By MainuCodingBadiPasandAe, history, 2 months ago,

I was solving CSES — Towers and came with an alternate problem which I think can be solved using DP somehow:

You are given n cubes in a certain order, and your task is to build towers using them. Whenever two cubes are one on top of the other, the upper cube must be smaller than the lower cube.

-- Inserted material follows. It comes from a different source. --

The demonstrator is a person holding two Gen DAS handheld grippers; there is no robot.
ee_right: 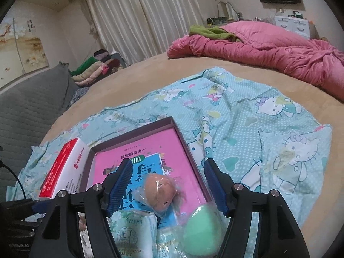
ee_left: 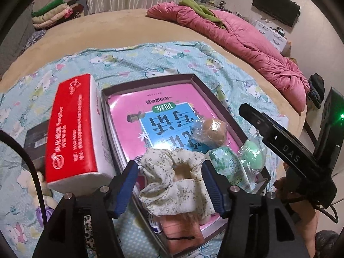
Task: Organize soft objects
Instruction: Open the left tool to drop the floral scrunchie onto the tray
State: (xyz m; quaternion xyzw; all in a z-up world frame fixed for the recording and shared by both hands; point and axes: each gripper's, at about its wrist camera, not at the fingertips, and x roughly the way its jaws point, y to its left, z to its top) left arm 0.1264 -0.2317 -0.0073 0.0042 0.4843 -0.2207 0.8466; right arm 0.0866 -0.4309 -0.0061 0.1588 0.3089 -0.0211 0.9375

You must process the cubes in the given order. You can always either place the cube on top of an existing tower, begin a new tower or discard the current cube. You may discard at most K cubes. What is the minimum possible number of towers?


Constraints:

(Don't worry about the constraints, if you can think of any polynomial-time solution, please let me know)

1 <= N <= 1e5,

1 <= cube sizes <= 1e9

0 <= K <= N

eg. N = 4; cubes = [3, 8, 2, 1]; K = 1

Output: 1

==> Discard cube with size 3 or 8 and use the rest to build 1 tower

Any ideas to solve this efficiently?

• +7

 » 2 months ago, # |   0 Auto comment: topic has been updated by MainuCodingBadiPasandAe (previous revision, new revision, compare).
 » 2 months ago, # |   0 This is not solvable.
 » 2 months ago, # |   0 Auto comment: topic has been updated by MainuCodingBadiPasandAe (previous revision, new revision, compare).
 » 2 months ago, # | ← Rev. 3 →   0 I think this problem can be returned back to a Knapsack problem.Let dp[i][j]= minimum number of towers can be formed from first i cubes ignoring at most j cubes of them.I'm not sure, but I think that thinking this way will help us, can you help me to develop this idea ?NOTE: I think this solution won't satisfy problem's constraints.
•  » » 2 months ago, # ^ |   0 I thought of this before writing the blog. You are not storing sufficient information in your DP states. How would you make transitions? Even if you store a pair of ints (minimum number of towers, largest cube that is on top of any tower), you won't be able to make transitions.
•  » » » 2 months ago, # ^ | ← Rev. 6 →   0 My transition will be one of three:1- Add this cube [ith cube] (if I can) and update the upper value of my tower. 2- Igonre this cube and increase j by one.3- Make a new tower then update ans and set upper value to infinity.Forget about constraints now and think about how to move between these states.
 » 2 months ago, # |   0 It is possible to think of a greedy way.If we have only one tower and the height of the top cube is equal to h, then the optimal way is to put the nearest cube (from the right) whose height is smaller than h. If we don't find any suitable cube, then we start another tower by the first cube that has not been taken yet.You can use a multiset to do it, the multiset will store the height of the top cube of each tower. Iterate over all cubes, the current cube will be putten above the smallest cube in the multiset which is greater than the current cube, now the current cube is the top of this tower, so you should erase the older top, if you can't find this greater cube, you should insert the current cube as a new tower.
•  » » 2 months ago, # ^ |   0 You didn't read the problem statement :)
•  » » » 2 months ago, # ^ |   0 Oh, sorry.Ok. I will try.